- Task to carry out
Would you repeat exactly the part of the listing below that runs from the line containing "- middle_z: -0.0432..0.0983" down to the line containing "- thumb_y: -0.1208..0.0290", inclusive, and nothing else?
_ _ _ _ _
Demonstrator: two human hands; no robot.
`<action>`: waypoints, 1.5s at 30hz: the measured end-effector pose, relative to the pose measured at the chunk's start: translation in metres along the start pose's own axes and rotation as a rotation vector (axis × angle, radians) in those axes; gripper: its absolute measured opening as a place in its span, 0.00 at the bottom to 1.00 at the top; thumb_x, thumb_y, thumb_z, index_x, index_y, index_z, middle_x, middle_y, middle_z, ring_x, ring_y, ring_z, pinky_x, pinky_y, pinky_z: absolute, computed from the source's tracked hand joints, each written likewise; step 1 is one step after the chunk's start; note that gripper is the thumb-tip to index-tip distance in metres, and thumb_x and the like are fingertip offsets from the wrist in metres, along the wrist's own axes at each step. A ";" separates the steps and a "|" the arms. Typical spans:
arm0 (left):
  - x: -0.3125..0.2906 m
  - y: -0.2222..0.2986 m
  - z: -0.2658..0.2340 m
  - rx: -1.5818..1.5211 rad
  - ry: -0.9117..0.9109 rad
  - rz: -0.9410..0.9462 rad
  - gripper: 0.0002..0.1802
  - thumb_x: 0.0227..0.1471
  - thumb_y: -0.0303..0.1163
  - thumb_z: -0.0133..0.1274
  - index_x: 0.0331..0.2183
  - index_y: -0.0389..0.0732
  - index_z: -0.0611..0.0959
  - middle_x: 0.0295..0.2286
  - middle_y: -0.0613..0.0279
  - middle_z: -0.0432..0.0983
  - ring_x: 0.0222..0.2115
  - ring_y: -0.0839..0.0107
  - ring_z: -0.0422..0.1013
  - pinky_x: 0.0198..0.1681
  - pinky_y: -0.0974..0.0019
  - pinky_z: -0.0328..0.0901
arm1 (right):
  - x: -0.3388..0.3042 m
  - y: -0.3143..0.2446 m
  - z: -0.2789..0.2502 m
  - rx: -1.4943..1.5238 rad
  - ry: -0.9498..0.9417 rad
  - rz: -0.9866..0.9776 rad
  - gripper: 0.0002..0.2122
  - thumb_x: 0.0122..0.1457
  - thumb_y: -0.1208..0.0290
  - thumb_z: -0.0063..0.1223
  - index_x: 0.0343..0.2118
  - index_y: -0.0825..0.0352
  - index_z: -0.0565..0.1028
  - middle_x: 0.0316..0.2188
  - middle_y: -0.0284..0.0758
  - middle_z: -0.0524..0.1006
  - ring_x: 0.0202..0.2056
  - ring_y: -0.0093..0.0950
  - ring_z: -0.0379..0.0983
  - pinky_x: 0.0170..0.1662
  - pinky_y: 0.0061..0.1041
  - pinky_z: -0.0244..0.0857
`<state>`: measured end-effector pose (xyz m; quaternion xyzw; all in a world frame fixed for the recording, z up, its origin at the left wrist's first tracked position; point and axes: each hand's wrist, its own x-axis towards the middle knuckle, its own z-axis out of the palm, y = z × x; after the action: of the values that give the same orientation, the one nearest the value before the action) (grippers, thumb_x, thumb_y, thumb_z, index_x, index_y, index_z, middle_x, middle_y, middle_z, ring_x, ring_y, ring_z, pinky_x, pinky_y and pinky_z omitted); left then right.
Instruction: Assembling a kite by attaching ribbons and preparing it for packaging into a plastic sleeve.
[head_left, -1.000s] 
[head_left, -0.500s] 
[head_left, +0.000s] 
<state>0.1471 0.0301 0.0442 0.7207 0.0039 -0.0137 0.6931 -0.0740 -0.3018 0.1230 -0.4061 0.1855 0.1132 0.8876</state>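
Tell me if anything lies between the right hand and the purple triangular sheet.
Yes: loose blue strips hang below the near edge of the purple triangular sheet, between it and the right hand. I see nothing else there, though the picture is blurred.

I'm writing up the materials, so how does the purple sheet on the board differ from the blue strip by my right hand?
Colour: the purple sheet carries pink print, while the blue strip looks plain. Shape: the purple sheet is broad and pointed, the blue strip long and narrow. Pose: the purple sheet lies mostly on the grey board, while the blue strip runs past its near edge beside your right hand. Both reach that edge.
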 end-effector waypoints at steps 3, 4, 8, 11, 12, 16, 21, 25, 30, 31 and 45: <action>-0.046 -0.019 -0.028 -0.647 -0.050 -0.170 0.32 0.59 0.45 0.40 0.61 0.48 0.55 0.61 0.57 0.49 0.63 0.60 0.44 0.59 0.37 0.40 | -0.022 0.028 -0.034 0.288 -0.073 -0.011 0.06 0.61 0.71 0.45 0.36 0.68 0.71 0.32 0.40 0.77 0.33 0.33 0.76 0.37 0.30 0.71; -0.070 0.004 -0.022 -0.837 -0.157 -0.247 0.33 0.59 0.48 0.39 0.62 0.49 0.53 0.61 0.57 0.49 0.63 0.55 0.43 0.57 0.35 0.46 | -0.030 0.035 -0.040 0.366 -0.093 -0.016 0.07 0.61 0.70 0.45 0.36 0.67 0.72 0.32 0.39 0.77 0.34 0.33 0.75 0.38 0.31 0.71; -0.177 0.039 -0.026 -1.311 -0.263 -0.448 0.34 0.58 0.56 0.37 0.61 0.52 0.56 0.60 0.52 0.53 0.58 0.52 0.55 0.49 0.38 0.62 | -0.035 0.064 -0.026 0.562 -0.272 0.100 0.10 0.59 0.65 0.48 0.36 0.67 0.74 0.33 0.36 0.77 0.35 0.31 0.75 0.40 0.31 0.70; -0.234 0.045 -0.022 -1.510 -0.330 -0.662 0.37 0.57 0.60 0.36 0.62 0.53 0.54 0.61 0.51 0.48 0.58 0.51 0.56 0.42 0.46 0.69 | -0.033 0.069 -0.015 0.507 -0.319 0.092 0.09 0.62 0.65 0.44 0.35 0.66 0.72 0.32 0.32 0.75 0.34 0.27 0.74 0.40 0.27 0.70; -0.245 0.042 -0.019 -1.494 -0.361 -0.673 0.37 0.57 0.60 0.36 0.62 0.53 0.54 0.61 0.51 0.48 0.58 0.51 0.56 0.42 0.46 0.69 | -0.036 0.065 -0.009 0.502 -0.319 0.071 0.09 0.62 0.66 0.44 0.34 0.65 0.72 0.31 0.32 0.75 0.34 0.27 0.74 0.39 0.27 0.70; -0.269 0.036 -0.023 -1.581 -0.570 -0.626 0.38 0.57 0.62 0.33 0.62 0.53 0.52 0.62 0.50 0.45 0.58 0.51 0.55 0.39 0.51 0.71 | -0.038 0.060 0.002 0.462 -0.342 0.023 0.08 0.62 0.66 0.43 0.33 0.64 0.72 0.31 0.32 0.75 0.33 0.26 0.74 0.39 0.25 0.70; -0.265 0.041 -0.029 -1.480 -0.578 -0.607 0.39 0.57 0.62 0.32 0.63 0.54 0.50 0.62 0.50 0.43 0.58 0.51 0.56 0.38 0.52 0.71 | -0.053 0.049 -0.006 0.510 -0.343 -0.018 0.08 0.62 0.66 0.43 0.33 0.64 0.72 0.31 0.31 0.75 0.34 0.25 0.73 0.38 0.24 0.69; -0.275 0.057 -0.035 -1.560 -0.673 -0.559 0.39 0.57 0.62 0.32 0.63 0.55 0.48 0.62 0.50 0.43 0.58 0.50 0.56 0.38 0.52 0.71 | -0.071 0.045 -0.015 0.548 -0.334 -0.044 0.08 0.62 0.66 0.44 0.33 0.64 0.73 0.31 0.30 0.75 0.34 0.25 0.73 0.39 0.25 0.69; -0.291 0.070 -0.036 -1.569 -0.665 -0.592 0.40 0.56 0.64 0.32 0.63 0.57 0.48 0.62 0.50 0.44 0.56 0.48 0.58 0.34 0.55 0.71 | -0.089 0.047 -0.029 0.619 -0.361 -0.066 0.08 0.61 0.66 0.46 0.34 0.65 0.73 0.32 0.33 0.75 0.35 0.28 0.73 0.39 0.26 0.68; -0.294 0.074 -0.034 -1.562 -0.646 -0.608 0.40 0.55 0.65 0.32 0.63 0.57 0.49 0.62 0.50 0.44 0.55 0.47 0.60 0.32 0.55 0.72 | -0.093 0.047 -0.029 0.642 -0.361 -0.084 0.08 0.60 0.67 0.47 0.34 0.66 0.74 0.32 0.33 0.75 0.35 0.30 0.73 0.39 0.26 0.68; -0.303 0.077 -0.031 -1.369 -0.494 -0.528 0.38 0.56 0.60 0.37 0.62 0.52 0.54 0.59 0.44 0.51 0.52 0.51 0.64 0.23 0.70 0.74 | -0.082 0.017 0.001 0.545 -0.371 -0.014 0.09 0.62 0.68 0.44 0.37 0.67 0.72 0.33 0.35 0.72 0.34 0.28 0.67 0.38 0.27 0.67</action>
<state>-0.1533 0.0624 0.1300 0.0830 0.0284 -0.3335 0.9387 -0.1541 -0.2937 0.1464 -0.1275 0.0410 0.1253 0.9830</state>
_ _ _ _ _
- Response to the task
  - middle_z: -0.0432..0.0983
  - ring_x: 0.0222..0.2115
  - ring_y: -0.0839..0.0107
  - ring_z: -0.0422..0.1013
  - pinky_x: 0.0198..0.1681
  - pinky_y: -0.0974..0.0019
  - pinky_z: -0.0328..0.0901
arm1 (right):
  - x: -0.3388..0.3042 m
  - y: -0.3143..0.2446 m
  - z: -0.2789..0.2502 m
  - rx: -1.4943..1.5238 rad
  - ry: -0.9498..0.9417 rad
  - rz: -0.9866..0.9776 rad
  - gripper: 0.0002..0.2122
  - thumb_x: 0.0122..0.1457
  - thumb_y: -0.1208..0.0290

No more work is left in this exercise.